Üstad'ın mahkeme müdafaalarından olan şu ifadelere bakalım:
“Efendiler! Reis bey, dikkat ediniz! Risale-i Nur'u ve şakirdlerini mahkûm etmek, doğrudan doğruya küfr-ü mutlak hesabına, hakikat-ı Kur'aniye ve hakaik-i imaniyeyi mahkûm etmek hükmüne geçmekle bin üç yüz seneden beri her senede üç yüz milyon onda yürümüş ve üç yüz milyar Müslümanların hakikata ve saadet-i dâreyne giden cadde-i kübralarını kapatmaya çalışmaktır ve onların nefretlerini ve itirazlarını kendinize celbetmektir.”(1)
Bu ifadelerden de anlaşıldığı gibi, bu memlekette hakikat-ı Kur'aniye ve hakaik-i imaniyeyi mahkûm ederek, dinin ortadan kaldırılmaya çalışılması Alem-i İslam'ın nefretini celbetmiştir.
Bu nefretleri yüzünden bazı Müslümanların son zamanlarda bazı yerlerde, Avrupa kâfirlerinin ve Asya münafıklarının Müslümanlar arasında fitne, fesad ve ihtilaf çıkarmaktan, Osmanlıyı işgalci ve barbar olarak göstermekten kaynaklanıyor.

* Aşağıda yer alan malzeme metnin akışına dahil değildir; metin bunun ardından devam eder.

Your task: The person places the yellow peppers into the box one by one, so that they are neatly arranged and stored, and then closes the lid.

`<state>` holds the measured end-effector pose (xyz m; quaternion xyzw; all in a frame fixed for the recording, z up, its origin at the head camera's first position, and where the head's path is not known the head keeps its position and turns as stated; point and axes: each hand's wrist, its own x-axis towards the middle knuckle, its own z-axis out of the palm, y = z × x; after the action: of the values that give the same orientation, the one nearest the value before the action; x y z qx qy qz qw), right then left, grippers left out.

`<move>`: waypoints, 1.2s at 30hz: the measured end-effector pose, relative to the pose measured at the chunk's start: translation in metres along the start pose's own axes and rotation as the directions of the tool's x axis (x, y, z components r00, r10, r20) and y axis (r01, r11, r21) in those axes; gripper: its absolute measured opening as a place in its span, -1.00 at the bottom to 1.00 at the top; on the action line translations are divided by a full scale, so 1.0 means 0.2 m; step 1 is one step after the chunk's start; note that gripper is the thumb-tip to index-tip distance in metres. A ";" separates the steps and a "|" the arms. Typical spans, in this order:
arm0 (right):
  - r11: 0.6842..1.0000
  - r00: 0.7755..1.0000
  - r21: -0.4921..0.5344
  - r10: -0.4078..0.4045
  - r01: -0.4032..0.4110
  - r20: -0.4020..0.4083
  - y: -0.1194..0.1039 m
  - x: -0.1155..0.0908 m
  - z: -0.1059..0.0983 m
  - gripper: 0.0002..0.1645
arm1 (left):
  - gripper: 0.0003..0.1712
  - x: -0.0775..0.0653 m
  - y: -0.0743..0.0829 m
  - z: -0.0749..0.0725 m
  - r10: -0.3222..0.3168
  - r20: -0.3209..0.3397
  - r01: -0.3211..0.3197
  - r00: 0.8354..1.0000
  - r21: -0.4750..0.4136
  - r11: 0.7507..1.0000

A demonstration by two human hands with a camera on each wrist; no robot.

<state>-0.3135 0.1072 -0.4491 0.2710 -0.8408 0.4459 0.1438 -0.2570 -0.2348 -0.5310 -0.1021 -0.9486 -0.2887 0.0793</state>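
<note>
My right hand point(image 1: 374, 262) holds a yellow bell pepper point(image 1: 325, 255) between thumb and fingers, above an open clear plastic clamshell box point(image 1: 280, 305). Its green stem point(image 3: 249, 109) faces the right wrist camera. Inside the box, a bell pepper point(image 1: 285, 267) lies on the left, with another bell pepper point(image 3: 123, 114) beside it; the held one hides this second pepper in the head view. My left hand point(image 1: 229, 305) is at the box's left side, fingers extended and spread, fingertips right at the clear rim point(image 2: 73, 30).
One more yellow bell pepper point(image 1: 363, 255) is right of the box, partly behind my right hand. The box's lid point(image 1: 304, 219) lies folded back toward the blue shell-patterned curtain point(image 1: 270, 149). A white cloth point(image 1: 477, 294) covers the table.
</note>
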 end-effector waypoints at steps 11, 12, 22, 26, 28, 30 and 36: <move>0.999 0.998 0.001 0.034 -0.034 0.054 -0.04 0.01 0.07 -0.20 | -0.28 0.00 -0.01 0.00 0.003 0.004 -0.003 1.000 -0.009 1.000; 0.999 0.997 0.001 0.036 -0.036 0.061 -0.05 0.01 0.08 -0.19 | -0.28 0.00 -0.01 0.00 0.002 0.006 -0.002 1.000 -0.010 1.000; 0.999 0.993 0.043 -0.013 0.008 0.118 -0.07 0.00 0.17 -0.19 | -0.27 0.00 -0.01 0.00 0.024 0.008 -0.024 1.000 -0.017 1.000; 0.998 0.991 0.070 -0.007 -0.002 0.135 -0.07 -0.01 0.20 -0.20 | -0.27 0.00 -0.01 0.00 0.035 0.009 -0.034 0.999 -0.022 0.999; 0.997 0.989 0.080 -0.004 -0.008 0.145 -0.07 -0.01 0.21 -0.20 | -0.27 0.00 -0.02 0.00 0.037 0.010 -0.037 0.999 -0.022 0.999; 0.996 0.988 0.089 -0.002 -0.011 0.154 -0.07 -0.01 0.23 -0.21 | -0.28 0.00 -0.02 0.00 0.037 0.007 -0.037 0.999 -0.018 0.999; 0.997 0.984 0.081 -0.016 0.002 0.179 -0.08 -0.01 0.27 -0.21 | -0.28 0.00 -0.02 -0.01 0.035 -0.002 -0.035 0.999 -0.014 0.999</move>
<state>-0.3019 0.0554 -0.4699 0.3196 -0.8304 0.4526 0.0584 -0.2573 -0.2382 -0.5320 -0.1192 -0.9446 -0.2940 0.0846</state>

Aşağıdaki ifadeler bu hakikate ışık tutuyor:
"S- Neden (İGZ) siyaseti galib çıkar?
"C- Siyasetinin hâssa-i mümeyyizesi; fitnekârlık, ihtilaftan istifade, menfaat yolunda her alçaklığı irtikâb etmek, yalancılık, tahribkârlık, hariçte menfîliktir."(2)
"Ben kendim mükerreren müşahede etmişim ki: Yüzde on ehl-i fesad yüzde doksan ehl-i salahı mağlub ediyordu. Hayretle merak ettim, tedkik ederek kat'iyyen anladım ki: O galebe kuvvetten, kudretten gelmiyor, belki fesaddan ve alçaklıktan ve tahribden ve ehl-i hakkın ihtilafından istifade etmesinden ve içlerine ihtilaf atmaktan ve zaîf damarları tutmaktan ve aşılamaktan ve hissiyat-ı nefsaniyeyi ve ağraz-ı şahsiyeyi tahrik etmekten ve insanın mahiyetinde muzır madenler hükmünde bulunan fena istidadları işlettirmekten ve şan ü şeref namıyla riyakârane nefsin firavuniyetini okşamaktan ve vicdansızca tahribatlarından herkes korkmasından geliyor."(3)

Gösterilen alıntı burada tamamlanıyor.